ДАНИИЛ ГУСЕВ. (Р-Х) “ГРЕШНЫЙ ЦВЕТ”. Париж.
Р. АРКАДИН. (И. Ц.) “СОВРЕМЕННЫЕ КОЛОКОЛА”. Изд. “Зарницы”. Брюссель.
ЛЕВ ШЛОСБЕРГ. “В ДЫМКЕ ЗАКАТА”. Рига.
ЮРИЙ ГАЛИЧ. “ОРХИДЕЯ”. Рига.
Г. ПРОНИН. “УЗОР ТЕНЕЙ”. Изд. “Чешская беллетристика”. Прага.
Мне как-то приходилось писать о том, что, на мой взгляд, фабула так же необходима стихотворению, как и роману. Самые прекрасные лирические стихи в русской литературе обязаны своей силой и нежностью именно тому, что все в них согласно движется к неизбежной гармонической развязке. Стихи, в которых нет единства образа, своеобразной лирической фабулы, а есть только настроение, — случайны и недолговечны, как само это настроение. Если, скажем, стихотворец, решив описать свою грусть, не имеет в виду единого определенного образа, в котором бы воплощалась эта грусть, то получается нечто расплывчатое и безответственное, стихотворение бесцельное, не рассказывающее и не показывающее ничего. Такое стихотворение скучно. Из него можно вычесть целую строфу, и оно не станет ни лучше, ни хуже. Читаешь его, доходишь до низа страницы, рассеянно думаешь: кончено, — перевертываешь страницу и находишь продолжение. Такими бесцельными, скучными, хотя вполне грамотными, стихами наполнен сборник Владимира Диксона. Изредка скажешь: недурно (“Земля, где я родился, земля, где я умру”… или “О том, как люди погибают, нельзя живущим говорить…”), но ни один стих не заставит улыбнуться от удовольствия, ни один не вызовет холодка восхищения. Погрешностей особых нет, но нет и прелести. Поэт жалуется, негодует, грустит, скучает, обращается к Богу — и в памяти у читателя не остается ничего. (Зато совсем хороши три маленьких рассказа в том же сборнике. Прекрасный язык, образная простота.)

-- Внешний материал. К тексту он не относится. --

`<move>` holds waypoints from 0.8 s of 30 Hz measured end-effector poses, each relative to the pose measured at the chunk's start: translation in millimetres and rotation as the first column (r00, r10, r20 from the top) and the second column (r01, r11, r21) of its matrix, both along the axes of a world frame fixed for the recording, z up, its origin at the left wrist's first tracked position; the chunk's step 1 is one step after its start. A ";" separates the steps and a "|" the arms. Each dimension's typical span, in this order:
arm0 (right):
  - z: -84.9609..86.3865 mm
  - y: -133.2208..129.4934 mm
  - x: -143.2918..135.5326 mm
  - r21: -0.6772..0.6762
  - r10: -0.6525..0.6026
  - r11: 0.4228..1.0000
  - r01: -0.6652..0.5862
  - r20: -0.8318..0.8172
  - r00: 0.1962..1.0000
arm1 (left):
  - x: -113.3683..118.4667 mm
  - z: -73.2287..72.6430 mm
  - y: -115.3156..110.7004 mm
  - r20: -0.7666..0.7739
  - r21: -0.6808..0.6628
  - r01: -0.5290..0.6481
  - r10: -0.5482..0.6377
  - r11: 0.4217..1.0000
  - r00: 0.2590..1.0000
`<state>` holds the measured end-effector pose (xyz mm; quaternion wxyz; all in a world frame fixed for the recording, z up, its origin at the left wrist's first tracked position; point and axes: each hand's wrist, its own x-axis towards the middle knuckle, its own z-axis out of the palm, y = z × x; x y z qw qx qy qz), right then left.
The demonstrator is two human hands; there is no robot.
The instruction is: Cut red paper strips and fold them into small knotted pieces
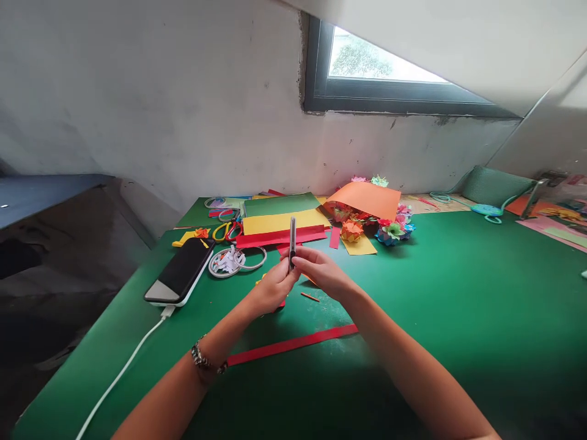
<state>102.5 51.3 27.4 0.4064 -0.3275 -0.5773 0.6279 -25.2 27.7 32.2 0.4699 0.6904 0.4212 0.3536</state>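
Slim tool held upright above the counter, in front of the wearer; possibly a craft knife, but exposed blade can't be told. Its lower end is clamped in the left hand; the same end is pinched by the right hand, fingers drawn together by a dark knob. Step judged as two-handed handling or adjusting of the tool, with no paper being worked. From here a steady left grip and fine right fingertip control are called for, the tip pointed away from skin.

Clock taken from the tool, 12 being away from the wearer. Small brown stick seen at 5. Red strip laid flat at 6, well apart from the tool. Phone placed at 9, white cable plugged in; white scraps held inside a ring, also at 9. Yellow sheet and green sheet stacked towards 12. Orange sheet draped over paper flowers at 2; flower ball set at 3.
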 end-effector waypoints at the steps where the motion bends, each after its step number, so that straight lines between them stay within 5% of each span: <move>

И Даниил Гусев навевает скуку. Во всей книге одно только стихотворение стройно и занимательно: “Она мелькнула средь толпы на потухающем вокзале” (что значит его безобразный заголовок “Из Мгновений”, и почему весь сборник назван “Грешный Цвет”, — не знаю). Стихи Гусева скучны потому, что автор не пользуется даром зрения. Если он говорит “дверь” или “камень” или “заря”, то это все символы чего-то, а не просто дверь, камень, заря. Гибельный путь! “Невольно в грудь мою стучат воспоминанья, я к ним влекусь всей пламенной душой, но прошлое кладет кровавое лобзанье на этот лик страдальчески-простой”. Грудь, душа, лобзанье, лик — какой ужасный винегрет! Истинное значенье слов забывается, и символ начинает жить своей жизнью, с таким любопытным результатом: “…лучшие созвучья схоронены в моей заплаканной груди”. А не то автора губят синонимы образа, — однозначущие символы. Так, например, начинает он с “колодца” (символ житейского прозябанья, что ли). Вскоре оказывается, что в его колодце находятся “раки, и жабы, и рыбы, и змеи”. Далее этот аквариум превращается в “вертеп”, а затем в “затон” (все тот же символ). И после этого заключительного превращенья автору, конечно, ничего другого не остается, как призвать на помощь добрый, испытанный образ “ладьи”. Не все обстоит благополучно и с языком, а именно с удареньями: “предавший меня руль”… “твое тонкое лицо”, “сердце твое чуткое”. Вообще говоря, поэтам вроде Диксона и Гусева хорошо бы перестать описывать свои внутренние переживания и взяться за изображение чего-либо другого, ну, что ли, вида из окна или прогулки за город.
Что можно сказать об Аркадине? В его стихах есть пренеприятный гражданский оттенок. Автор страдает “приятием Февраля” в самой тяжелой форме — стихотворной. Он клянет Дзержинского, но вместе с тем признает “сдвиги” и, взглянув на “русского великана” (советскую Россию), не без удовлетворенья задает три вопроса: “Где алчный поп? Где тяжкие вериги? Где монастырский тягостный дурман?” В другом месте сияет следующее: “Вперед! Да здравствует свобода среди земель и средь морей”! (Свобода внешней торговли?). Есть у него и стихотворение, которое начинается довольно бесцеремонно так: “Россия, нищая Россия”… (Кое-кто однажды уже это сказал.) Автор считает, что его стих “ласкающе красивый”, с чем, конечно, нельзя не согласиться при чтении таких, например, строк: “Россия, ты мочой и калом покрыта вся, покрыта сплошь”.